故人を謗るのは趣味ではありませんが、中国の公式文書から消えてはいるけれど、現存している言葉に「コネ(伝手)」と「官場」があるのではないか、個人の履歴から察するに人民日報の椅子は予め用意されていて、人事の関係で首鋼集団に腰掛けで1年、それから箔を付けるためでしょうか、地方の党副書記に就任して再び復職すると言うのは、ちょっと分かりづらいです。


胡錦濤政権の謳い文句と言えば「科学的発展観」、その定義は説明を読んでも小誌には理解不能ですが、我田引水を承知で忖度すれば、「不毛な毛沢東時代から、国家修繕気期とも言うべき鄧小平時代を経て、本来の正常軌道に戻りつつある」と解釈しています。

ただ「懲りない」中国人は同時に「晦渋」或いは「持って回った表現」が大好きな人間集団で、例えば北京週報に掲載された「中国は上と下が連動する全方位改革の時代に入った」と言う論説は、部外者には何を言いたいのかさっぱり分からないけれど、分かる者(=当事者)には一読して腑に落ちる仕組みになっていると思われます。

そして私見ながら、「科学的発展観」を明言するか、実質的にそれを支持する言動を示すことは、現政権への服従の意を示すことになり、同時に「毛沢東思想(と言う名の利権)の流れを汲む勢力との訣別」を宣言したことになり、この論説は「科学的発展観」と言う用語こそ使っていませんが、鄧小平を引き合いに出したりしていますので、「本気で推進宣言」ではないかと推測しています。

ですから「科学的発展観 習近平」と入力してグーグルで検索しても、現職の国家副主席が科学的発展観を積極的に推進している印象を受けませんし、そもそも「禅譲」が成立するなら権力の一部を継承してもおかしくないのに、それをうかがわせる情報や記事は皆無と言って良く、習近平氏は「科学的発展観」の範疇外に置かれていると考えざるを得ません。
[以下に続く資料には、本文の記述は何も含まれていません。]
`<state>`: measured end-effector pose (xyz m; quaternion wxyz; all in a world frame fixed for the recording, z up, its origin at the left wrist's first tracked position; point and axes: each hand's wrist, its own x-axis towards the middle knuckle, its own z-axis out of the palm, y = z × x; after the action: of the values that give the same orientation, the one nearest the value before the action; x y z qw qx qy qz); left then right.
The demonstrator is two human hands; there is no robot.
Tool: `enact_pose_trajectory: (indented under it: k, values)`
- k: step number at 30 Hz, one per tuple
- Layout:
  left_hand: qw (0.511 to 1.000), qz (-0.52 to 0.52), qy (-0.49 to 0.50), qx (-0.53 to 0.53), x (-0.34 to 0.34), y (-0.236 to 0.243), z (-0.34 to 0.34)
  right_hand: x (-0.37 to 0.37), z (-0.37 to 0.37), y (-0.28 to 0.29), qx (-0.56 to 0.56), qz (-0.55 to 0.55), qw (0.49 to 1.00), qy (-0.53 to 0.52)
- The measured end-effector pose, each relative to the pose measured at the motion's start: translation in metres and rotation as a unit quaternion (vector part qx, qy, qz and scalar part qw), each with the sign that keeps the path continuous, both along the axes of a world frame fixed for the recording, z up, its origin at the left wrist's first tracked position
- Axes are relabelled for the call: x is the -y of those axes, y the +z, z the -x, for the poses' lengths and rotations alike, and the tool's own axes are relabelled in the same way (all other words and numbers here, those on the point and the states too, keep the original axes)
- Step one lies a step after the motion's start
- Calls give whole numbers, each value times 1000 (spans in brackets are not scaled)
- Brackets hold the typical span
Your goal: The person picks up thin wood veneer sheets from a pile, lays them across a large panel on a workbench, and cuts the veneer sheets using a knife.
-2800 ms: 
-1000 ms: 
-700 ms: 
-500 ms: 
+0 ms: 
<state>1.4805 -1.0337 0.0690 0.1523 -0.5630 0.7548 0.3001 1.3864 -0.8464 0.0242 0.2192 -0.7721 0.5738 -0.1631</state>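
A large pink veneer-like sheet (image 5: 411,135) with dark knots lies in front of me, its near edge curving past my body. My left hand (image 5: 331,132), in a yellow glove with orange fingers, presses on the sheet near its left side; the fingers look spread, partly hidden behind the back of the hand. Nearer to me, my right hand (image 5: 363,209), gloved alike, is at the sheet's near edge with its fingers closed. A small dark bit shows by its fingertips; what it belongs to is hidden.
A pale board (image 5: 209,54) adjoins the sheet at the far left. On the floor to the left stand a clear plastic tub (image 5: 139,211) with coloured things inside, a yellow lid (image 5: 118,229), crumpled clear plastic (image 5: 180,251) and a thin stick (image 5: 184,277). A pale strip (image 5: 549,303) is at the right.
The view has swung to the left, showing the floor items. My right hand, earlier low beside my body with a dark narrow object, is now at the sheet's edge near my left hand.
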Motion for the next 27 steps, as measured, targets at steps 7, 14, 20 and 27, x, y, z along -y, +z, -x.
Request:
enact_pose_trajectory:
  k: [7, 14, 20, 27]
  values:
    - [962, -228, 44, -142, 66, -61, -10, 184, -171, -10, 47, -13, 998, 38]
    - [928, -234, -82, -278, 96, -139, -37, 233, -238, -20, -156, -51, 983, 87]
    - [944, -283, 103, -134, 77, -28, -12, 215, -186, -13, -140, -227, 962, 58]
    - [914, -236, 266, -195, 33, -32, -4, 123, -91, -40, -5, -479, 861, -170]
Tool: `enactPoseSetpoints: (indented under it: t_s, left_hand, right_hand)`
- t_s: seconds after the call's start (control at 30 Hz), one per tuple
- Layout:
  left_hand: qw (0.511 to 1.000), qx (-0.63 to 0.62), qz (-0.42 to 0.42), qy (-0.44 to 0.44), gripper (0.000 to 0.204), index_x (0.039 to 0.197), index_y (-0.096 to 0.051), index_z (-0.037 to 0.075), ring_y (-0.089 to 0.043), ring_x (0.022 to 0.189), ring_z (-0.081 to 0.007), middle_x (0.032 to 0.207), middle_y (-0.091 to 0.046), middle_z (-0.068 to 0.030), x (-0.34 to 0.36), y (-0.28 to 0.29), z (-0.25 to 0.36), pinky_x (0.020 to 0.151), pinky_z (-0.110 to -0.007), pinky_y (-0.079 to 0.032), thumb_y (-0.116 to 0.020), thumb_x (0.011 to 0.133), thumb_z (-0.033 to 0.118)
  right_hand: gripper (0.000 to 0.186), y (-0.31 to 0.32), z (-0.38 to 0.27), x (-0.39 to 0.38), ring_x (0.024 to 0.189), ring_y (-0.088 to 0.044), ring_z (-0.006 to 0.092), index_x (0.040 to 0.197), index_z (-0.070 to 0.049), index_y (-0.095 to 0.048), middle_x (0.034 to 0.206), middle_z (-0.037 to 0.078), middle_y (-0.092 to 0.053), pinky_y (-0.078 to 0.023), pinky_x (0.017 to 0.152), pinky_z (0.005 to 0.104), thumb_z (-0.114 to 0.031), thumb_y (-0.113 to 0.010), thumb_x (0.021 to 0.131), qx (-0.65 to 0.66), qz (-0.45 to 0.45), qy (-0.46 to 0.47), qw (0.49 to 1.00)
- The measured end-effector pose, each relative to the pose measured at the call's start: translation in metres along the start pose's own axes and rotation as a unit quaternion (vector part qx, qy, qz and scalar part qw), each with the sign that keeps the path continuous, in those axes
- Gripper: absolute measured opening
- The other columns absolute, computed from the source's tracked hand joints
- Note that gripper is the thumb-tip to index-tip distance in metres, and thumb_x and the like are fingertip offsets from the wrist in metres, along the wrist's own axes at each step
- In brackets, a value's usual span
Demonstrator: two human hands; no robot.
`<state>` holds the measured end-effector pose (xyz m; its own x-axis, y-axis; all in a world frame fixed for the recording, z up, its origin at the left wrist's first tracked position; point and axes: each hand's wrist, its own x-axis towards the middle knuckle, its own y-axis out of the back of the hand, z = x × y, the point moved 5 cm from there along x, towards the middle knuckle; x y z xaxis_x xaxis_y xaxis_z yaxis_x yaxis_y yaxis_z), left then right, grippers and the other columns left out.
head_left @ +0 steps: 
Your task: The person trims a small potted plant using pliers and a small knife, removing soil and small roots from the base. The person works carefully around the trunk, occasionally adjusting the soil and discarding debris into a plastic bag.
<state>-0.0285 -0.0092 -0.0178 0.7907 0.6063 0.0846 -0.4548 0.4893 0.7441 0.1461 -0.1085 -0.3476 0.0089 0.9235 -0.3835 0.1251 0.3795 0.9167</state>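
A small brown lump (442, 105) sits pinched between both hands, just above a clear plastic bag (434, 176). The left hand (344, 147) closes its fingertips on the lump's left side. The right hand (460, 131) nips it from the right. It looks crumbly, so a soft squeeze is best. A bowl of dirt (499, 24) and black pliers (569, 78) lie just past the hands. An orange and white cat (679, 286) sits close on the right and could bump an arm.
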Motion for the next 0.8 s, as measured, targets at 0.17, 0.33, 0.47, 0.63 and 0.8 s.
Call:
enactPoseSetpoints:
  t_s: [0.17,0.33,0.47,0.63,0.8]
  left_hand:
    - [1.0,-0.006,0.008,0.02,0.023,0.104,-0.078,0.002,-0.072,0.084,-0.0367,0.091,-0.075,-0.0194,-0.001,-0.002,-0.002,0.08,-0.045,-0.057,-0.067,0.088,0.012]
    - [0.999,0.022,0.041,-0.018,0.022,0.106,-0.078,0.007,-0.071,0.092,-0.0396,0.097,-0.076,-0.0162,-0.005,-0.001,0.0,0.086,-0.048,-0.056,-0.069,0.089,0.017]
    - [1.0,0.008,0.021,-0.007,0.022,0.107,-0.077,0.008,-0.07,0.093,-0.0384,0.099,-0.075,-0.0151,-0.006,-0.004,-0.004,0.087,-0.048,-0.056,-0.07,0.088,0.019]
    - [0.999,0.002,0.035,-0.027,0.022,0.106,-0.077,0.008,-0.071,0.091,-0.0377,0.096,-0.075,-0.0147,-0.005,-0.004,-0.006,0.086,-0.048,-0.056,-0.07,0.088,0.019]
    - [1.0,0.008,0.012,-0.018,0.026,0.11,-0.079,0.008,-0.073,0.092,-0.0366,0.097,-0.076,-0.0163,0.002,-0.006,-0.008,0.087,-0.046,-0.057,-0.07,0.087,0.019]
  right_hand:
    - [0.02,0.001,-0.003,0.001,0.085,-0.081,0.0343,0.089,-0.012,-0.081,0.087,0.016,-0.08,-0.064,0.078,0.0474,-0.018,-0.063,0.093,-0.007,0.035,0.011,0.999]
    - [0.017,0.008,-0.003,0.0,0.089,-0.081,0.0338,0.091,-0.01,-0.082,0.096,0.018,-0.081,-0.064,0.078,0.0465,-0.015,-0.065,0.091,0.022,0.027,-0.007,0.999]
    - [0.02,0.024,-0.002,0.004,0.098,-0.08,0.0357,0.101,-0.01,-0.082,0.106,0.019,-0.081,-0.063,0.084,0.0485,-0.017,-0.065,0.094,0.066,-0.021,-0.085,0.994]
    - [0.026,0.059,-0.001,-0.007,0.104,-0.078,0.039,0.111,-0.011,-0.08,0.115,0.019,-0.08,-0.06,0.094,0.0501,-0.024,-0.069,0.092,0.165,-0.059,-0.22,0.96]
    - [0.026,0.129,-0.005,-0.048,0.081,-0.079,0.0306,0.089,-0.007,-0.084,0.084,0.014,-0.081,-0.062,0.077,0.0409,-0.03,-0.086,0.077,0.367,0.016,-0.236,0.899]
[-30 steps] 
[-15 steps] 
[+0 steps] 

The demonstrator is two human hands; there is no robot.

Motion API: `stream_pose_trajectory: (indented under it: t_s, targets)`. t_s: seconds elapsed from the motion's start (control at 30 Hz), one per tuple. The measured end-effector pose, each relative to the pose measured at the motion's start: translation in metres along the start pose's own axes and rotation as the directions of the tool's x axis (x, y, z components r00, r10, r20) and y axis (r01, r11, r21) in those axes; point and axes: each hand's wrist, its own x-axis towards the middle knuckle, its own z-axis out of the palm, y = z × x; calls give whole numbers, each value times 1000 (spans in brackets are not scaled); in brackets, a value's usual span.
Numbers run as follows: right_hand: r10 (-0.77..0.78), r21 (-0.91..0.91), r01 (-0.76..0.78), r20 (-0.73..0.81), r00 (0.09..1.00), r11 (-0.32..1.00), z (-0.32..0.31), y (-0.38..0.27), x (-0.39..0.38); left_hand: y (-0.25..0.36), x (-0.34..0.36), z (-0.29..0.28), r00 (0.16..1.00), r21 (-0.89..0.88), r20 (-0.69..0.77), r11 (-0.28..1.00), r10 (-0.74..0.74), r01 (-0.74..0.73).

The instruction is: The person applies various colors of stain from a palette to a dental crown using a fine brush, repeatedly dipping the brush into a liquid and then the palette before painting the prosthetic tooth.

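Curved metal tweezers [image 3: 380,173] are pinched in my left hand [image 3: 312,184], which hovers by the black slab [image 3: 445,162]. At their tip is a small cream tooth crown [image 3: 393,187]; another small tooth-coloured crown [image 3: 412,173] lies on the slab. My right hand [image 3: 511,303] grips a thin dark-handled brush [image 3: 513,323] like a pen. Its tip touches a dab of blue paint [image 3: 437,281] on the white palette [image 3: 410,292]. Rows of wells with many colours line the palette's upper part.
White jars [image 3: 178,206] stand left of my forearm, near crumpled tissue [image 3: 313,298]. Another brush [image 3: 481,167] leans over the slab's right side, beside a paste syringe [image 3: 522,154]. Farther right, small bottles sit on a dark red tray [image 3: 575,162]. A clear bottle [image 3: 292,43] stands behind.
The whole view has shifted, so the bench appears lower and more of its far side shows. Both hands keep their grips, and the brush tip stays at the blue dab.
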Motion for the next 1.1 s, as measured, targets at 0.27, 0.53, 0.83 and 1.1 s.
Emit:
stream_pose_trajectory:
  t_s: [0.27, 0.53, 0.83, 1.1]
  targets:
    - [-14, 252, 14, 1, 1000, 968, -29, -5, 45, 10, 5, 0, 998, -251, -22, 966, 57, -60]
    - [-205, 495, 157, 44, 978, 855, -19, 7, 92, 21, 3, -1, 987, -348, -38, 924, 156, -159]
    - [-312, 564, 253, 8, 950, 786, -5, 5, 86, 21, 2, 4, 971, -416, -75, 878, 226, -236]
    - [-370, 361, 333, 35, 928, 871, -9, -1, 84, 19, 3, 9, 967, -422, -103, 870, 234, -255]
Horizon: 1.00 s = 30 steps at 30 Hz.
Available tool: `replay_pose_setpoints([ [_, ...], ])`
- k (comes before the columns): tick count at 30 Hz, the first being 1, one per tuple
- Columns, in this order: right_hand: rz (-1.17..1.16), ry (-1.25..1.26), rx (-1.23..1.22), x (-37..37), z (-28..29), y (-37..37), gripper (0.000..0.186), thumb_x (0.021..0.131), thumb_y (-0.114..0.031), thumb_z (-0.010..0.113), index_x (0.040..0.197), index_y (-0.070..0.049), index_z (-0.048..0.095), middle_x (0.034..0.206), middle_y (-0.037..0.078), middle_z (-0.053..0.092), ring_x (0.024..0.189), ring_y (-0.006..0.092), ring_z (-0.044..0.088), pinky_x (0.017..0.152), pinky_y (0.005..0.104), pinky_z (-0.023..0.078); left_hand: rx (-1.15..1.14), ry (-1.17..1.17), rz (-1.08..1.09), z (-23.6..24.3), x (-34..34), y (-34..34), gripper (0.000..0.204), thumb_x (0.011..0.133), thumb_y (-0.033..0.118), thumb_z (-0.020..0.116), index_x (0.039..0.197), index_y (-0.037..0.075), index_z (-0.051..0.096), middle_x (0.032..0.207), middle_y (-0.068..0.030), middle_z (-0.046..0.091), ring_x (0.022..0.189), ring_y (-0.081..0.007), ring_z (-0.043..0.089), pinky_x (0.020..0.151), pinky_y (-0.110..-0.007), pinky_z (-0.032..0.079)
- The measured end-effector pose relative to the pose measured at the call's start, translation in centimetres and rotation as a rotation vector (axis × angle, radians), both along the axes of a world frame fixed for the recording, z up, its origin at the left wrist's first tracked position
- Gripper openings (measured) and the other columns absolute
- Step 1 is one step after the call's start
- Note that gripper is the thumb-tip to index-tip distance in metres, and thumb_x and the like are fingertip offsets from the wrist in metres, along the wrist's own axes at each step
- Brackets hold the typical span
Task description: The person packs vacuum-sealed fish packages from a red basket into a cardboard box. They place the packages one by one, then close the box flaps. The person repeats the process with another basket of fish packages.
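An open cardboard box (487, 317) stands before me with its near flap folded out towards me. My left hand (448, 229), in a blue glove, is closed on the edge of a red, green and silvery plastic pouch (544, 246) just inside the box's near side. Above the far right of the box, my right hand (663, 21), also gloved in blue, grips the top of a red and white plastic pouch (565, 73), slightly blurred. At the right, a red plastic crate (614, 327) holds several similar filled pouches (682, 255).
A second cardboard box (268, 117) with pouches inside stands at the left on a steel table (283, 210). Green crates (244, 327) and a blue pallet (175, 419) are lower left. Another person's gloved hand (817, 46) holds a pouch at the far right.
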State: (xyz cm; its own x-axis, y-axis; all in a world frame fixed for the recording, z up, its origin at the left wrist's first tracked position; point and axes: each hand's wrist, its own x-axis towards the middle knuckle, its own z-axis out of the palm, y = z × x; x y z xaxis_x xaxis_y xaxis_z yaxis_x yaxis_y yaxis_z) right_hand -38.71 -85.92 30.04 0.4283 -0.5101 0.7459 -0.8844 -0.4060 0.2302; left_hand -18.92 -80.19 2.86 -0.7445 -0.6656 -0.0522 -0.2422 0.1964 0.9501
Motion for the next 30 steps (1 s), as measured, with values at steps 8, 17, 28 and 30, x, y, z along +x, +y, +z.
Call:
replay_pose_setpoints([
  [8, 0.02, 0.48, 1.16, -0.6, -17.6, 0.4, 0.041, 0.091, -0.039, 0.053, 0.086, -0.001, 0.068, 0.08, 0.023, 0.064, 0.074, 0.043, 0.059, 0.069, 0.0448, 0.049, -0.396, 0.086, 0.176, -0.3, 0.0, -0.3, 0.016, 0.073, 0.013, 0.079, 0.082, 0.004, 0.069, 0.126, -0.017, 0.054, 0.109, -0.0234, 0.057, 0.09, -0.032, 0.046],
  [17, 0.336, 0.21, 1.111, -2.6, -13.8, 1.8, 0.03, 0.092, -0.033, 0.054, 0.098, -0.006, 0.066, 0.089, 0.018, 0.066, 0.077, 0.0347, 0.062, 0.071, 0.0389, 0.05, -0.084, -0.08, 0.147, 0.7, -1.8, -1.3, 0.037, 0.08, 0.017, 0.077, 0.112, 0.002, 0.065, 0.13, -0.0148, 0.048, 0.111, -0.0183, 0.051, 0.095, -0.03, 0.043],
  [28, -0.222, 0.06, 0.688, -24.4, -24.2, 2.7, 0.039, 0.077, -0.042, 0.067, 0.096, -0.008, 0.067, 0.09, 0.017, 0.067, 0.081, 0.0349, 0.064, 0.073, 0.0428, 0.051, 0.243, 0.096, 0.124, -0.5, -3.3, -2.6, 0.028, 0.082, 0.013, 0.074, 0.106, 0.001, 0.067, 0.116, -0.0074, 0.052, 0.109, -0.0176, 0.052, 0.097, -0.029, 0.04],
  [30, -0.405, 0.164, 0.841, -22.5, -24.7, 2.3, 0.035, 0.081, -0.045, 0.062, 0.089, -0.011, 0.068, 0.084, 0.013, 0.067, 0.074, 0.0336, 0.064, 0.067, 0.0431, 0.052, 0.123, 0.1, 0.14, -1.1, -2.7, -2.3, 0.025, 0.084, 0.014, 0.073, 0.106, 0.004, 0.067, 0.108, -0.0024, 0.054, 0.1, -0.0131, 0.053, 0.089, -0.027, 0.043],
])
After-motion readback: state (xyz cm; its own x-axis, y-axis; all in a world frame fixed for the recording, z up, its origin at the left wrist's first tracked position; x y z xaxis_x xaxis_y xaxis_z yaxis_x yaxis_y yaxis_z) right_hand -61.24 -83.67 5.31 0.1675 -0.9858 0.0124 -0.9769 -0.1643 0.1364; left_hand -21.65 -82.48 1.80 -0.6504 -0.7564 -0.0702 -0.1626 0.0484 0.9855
小誌はかねてから無謀(?)にも、「習近平後継」は有り得ず、李克強次期政権の誕生を予想していますが、仮に習氏が胡錦濤氏の後を襲ったとしても、定員九名の政治局常務委員会、それを含め同15名の政治局の殆どが「団派」こと中国共産主義青年団(共青団)出身者か、そうでなくとも同じ抱負を抱く者で占められる公算が非常に大きく、加えて自らの後見役として「史上最強の元老」胡錦濤氏が睨みを利かせることになります。

そして2013年の政治課題は「汚職追放」、「業界再編成」、「地方自治体政府隠れ不良債権摘発、整理」、そして「年金制度改革(と言うか穴が空いた部分の取り繕い)」、軍閥系太子党(=革命宗族、世襲集団)の頂点に立つ習近平氏は「身内を切れ」を言われているのに等しいと考えられます。

ですが放置すると共産党支配は壊滅し、後に続くは無政府状態と、党幹部と言う名の世襲貴族に対する国家規模の報復、「逆文化大革命」です。

それを抑えつけられるだけの力量が「習近平政権」にあるのか、そもそも10月初旬の党大会までに習氏の周辺に仲間が無事で残っていられるのか、疑問を持たざるを得ません。

9月に中国で大事件があるのではないか、それが今の小誌見解です。